Politique et humour
Semi-conducteurs : pourquoi la France a échoué à attirer les usines d’Intel
Comparée aux sites tricolores en lice, la proposition allemande était plus attractive, du fait notamment de la présence de clients de premier plan, comme les constructeurs automobiles. A cela s’ajoutent les conditions financières proposées par Berlin.

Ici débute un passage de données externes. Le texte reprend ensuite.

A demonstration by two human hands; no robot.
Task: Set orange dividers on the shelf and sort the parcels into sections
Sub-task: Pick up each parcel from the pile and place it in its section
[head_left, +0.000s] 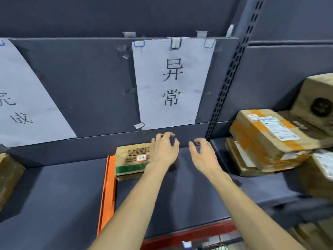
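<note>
An orange divider (pixel 108 188) stands on the dark grey shelf (pixel 63 192), running from front to back. Just right of it lies a flat cardboard parcel (pixel 131 159) with a green stripe and a small red-edged label. My left hand (pixel 164 147) hovers over that parcel's right end, fingers curled and apart, holding nothing. My right hand (pixel 202 154) is a little to the right, over bare shelf, fingers also spread and empty.
A stack of taped cardboard parcels (pixel 266 136) fills the right side of the shelf. Another box (pixel 9 174) sits at the far left edge. Two paper signs (pixel 173 82) hang on the back panel. A perforated upright (pixel 227 83) stands behind my right hand.
</note>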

« Une bonne nouvelle aux yeux des autorités françaises. » Telle a été la première réaction du cabinet du ministre de l’économie, Bruno Le Maire, à l’annonce du gigantesque plan d’investissement dévoilé, mardi 15 mars, par le géant américain des semi-conducteurs Intel pour de nouvelles implantations sur le Vieux Continent. Aucune trace, même infime, de déception.
Le président de la République, Emmanuel Macron, s’était entretenu avec le PDG d’Intel, Pat Gelsinger, lors du sommet Choose France, le 28 juin 2021, au château de Versailles, afin de le convaincre de préférer l’Hexagone aux candidatures italienne, allemande et néerlandaise.
La situation géographique de lAllemagne est plus favorable à l’ensemble du marché européen qui permet d’envisager des réalisations industrielles pour toute l’Europe, les fabrications de matériels électroniques et informatiques seront probablement réalisées dans les pays de l’Est de l’Europe. De plus, il n’est pas certain que le faste montré à ces réunions Versaillaises décidées par Jupiter aient particulièrement plu.
Etre humble permet sans doute de captiver l’attention des interlocuteurs et favoriser les choix de ceux ci. Être trop royal présente des inconvénients, la preuve nous n’avons pas été choisi par Intel.
Puis, à la réflexion en avions nous besoin, nous avons déjà une activité industrielle dans ce domaine, à nous de la développer sur nos fonds propres dans les domaines qui nous intéressent particulièrement. Il s’agit essentiellement de technologies et nous les possédons. Il suffit d’avoir le courage de se prendre en charge.